MR. ESTABROOKS: So, to clarify the issue for myself, the first word that I think of when I see that sort of operational support in either season, that is within the men and women who work for us now, who work for your department and for us as Nova Scotians, that those people in no way will be threatened with any kind of privatization. That the privatization, as you once said, I believe, model which was quite coincidentally, if I understand correctly, the Beechville shed, the one that I work with, and the men and women who work in that particular operation, that the privatization model is no longer going to be part of the future of your department?
MR. RUSSELL: Before I field that question from the honourable member, I have just been advised that when I said that that contract that was awarded to Hurlburt's, it was in the Lunenburg area, that is incorrect. It was on Pleasant Street, was one particular contract for sidewalk repaving and the other one was in respect of Prospect Street in Yarmouth, and that was for installation of culverts and catch basins.
So, having corrected that information I gave him, getting back to the privatization model, the trip I did around the province last summer was very enlightening. I had the chance to visit, I believe every garage, I may have missed one or two along the way, but I think I got to all of them and I had the opportunity to meet in every instance with a number, not always all but a number of people involved at the front end of the department; the people who are out there in all weather, winter and summer, doing a job on the roads. The people at that time were disturbed because they knew that the government was looking at alternate service delivery. Alternate service delivery was simply placing in the hands of the private sector certain of the operations of the provincial Department of Transportation.
We did look at that as one of the options that were available to government, but in the end we decided not to go with that particular option. We did decide that there were some areas where perhaps the private sector should be involved to a greater extent. What I said to people involved with the operations, both summer and winter, in those meetings that I had with them was that their particular positions were not going to be affected by any changes
in the way we do our business. We may change the way we do business but, however, the people who are involved in certain operations of the government would continue to be involved with the Department of Transportation, and that is what I told them and that is what we have done.

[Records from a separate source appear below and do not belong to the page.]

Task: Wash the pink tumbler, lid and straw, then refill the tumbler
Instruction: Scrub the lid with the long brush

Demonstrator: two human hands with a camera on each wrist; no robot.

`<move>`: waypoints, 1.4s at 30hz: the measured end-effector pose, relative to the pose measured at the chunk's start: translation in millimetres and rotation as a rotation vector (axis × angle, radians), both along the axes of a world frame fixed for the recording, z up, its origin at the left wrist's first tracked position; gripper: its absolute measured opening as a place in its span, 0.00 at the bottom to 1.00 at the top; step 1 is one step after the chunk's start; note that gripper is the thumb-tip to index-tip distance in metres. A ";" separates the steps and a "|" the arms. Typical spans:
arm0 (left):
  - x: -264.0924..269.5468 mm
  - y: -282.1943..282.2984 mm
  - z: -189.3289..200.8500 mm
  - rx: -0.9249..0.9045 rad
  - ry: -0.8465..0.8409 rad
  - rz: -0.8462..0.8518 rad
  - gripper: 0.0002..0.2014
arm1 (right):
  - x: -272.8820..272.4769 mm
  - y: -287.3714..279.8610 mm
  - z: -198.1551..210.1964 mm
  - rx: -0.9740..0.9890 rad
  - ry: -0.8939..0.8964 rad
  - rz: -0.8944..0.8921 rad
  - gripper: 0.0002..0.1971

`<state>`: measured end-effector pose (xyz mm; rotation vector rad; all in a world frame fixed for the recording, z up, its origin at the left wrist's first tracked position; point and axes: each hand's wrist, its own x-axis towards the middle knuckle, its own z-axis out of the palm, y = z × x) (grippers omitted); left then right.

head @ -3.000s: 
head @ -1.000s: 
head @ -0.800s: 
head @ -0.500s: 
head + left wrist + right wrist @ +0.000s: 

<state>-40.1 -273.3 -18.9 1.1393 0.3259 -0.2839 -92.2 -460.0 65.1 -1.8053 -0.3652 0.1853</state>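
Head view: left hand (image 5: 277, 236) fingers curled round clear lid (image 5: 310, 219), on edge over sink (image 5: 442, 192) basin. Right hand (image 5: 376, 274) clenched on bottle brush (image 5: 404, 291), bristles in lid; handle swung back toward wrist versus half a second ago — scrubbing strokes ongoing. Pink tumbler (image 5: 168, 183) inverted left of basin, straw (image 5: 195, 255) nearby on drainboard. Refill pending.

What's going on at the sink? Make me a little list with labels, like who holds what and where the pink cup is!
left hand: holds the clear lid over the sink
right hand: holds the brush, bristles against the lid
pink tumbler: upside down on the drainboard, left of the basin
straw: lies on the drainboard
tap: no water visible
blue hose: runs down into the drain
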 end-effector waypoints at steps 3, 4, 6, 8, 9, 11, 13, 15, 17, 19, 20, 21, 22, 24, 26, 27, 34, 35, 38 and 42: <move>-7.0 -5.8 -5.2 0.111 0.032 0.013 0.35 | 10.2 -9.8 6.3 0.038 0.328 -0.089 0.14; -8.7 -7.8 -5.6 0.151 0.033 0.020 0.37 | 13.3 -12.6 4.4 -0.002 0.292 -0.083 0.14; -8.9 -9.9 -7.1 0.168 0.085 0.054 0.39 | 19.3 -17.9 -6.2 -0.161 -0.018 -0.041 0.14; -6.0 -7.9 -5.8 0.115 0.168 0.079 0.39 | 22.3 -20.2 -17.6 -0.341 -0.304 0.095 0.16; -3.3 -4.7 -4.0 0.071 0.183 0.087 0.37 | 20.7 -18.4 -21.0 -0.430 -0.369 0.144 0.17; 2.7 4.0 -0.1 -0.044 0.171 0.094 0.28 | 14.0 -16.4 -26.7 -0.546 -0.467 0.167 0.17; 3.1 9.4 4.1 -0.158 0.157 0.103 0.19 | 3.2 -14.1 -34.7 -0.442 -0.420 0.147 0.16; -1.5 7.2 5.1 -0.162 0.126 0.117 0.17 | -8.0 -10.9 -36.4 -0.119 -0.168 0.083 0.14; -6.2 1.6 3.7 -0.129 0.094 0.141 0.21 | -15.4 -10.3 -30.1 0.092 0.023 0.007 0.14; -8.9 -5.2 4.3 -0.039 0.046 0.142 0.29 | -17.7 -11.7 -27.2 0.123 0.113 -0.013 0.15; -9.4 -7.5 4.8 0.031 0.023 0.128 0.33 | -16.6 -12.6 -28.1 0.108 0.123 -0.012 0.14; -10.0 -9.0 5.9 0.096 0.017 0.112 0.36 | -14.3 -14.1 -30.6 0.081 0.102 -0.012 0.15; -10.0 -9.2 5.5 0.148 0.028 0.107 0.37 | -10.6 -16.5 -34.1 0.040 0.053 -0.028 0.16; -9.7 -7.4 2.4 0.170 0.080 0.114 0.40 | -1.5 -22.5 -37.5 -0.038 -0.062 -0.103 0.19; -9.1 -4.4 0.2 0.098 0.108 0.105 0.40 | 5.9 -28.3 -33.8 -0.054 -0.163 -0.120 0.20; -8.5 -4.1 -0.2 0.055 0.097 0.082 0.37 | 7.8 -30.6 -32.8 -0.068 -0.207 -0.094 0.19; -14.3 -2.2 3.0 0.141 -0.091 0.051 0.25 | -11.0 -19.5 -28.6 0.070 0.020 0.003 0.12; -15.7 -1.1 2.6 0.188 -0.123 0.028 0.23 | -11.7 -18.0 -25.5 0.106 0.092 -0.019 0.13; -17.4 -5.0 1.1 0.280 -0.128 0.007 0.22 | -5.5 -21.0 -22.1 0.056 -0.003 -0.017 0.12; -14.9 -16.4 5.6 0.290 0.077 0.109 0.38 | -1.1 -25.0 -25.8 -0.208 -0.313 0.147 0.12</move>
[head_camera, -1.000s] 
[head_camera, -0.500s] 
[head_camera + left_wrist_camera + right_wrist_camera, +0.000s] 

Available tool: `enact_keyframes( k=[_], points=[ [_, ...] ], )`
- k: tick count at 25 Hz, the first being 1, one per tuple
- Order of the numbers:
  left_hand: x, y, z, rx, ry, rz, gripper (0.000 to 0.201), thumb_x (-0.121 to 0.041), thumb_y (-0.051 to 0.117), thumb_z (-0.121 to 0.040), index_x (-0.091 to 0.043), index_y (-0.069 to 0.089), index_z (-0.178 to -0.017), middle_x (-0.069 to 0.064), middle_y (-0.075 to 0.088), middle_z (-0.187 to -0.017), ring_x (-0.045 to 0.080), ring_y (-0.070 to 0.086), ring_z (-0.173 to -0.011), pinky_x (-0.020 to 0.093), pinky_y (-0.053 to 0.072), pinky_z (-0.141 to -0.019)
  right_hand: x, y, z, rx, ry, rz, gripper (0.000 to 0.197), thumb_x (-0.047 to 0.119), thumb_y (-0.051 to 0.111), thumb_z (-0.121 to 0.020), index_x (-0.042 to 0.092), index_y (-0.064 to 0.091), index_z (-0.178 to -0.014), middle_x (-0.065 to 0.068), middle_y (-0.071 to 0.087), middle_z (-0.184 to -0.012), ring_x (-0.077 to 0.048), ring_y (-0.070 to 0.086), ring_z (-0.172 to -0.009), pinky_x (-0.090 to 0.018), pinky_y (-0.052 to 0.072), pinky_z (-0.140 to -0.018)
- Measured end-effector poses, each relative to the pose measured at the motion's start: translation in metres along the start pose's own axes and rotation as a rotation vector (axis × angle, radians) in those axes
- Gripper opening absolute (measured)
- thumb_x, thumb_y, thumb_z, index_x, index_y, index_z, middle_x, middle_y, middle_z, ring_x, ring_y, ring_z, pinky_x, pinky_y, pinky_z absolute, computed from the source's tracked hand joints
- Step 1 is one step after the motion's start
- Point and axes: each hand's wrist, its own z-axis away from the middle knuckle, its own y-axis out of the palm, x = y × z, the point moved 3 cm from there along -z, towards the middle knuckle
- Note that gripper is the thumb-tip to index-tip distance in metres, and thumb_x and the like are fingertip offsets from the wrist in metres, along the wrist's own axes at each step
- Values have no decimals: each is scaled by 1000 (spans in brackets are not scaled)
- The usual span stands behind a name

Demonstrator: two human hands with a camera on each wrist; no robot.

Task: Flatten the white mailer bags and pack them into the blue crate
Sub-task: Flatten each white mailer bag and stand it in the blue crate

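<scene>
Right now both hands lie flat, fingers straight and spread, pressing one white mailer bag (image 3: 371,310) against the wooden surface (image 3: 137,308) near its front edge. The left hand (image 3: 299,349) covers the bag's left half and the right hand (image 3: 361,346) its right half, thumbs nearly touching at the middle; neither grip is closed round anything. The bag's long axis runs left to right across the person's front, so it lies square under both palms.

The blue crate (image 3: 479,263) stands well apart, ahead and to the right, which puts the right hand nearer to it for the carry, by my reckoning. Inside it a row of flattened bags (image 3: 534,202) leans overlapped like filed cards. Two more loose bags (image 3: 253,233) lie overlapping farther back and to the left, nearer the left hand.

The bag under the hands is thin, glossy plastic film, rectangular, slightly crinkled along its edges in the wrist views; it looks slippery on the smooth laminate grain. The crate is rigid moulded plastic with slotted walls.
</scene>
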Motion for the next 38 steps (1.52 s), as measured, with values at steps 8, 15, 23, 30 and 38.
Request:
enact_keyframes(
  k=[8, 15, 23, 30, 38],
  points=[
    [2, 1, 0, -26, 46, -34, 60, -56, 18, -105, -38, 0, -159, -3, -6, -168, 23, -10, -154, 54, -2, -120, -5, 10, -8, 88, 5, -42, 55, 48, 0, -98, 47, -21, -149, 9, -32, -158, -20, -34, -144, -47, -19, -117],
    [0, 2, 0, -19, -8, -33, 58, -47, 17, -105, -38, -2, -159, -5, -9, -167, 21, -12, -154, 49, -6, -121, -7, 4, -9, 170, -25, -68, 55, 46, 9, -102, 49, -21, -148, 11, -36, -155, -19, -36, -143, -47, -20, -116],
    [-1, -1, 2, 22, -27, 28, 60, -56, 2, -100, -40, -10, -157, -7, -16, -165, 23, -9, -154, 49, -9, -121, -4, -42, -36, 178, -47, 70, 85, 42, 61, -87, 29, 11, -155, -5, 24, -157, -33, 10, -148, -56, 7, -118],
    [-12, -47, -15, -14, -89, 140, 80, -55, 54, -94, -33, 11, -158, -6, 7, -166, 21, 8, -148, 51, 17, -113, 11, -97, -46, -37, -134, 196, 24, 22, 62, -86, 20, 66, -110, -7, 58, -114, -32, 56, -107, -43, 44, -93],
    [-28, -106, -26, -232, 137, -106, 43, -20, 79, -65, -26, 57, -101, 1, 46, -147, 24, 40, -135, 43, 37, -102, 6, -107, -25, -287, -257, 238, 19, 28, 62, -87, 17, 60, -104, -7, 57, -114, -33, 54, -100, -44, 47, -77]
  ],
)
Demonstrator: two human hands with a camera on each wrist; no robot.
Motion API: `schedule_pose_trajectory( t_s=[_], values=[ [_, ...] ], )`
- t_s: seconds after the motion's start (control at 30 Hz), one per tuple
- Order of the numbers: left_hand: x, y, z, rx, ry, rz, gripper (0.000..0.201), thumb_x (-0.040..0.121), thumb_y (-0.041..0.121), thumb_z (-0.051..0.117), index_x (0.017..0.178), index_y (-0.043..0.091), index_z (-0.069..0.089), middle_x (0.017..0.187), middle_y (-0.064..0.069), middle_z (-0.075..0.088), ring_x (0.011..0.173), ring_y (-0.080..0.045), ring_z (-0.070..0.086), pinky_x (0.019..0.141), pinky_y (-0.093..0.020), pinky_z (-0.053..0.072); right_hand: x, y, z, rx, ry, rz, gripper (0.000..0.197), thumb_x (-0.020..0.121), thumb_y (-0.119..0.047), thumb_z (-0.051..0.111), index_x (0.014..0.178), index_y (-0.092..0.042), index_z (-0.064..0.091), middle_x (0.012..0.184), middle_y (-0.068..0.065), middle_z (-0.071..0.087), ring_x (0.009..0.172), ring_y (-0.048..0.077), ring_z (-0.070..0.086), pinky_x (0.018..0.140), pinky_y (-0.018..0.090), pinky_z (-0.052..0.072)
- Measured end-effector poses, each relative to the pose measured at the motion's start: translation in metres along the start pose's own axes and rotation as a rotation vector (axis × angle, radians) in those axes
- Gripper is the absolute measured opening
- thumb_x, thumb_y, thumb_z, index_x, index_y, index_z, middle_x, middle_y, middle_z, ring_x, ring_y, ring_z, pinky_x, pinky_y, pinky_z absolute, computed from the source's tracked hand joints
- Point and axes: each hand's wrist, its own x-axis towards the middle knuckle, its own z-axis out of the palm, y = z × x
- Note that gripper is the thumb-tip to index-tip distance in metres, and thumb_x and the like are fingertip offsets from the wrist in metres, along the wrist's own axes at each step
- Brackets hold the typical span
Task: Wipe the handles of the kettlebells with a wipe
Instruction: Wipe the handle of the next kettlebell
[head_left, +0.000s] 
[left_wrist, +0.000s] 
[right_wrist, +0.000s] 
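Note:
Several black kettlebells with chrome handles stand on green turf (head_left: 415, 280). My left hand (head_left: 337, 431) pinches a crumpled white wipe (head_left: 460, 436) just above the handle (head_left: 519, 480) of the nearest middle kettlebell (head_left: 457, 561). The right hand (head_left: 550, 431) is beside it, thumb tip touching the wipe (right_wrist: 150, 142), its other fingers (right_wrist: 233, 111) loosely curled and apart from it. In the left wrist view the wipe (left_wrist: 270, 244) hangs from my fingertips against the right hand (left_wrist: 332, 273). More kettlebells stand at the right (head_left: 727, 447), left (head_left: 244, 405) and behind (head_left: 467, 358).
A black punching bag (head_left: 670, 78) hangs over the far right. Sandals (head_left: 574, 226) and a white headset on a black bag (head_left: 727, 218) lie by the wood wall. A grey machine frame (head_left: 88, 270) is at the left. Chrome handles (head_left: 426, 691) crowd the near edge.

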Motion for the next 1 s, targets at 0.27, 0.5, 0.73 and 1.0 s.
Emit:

As the honourable member is aware, government has, over the past year, decreased the number of full-time equivalent employees in this province by 608 people, I think it was last year. This year we have 80-odd people being deleted from government employ. None of those people, under that deletion process, came from the Department of Transportation out in the field. In other words, the people who are working out in operations were not affected by those cuts.
MR. ESTABROOKS: Mr. Minister, I want to use this as an example. You well know that I can't go through estimates or probably a question in this House without asking about Porcupine Hill or the Long Bog or some of those notorious stretches. I want to use this as a scenario that is a concern to highway workers in my particular community. Is there a possibility within your department that snowplowing, as a responsibility, could change to the extent that the department could be responsible, for example, Route 333, which is the Prospect Road around Peggy's Cove, and that the subdivisions and the adjoining roads, whether it is the expanding subdivision of MacDonald Lake Road or Brookside or down over Porcupine Hill into Terence Bay, is it a possibility that your department will only maintain responsibility for the main road, as we call it, Route 333, and that the subdivisions and the adjoining roads could be handed over to private snowplow operators?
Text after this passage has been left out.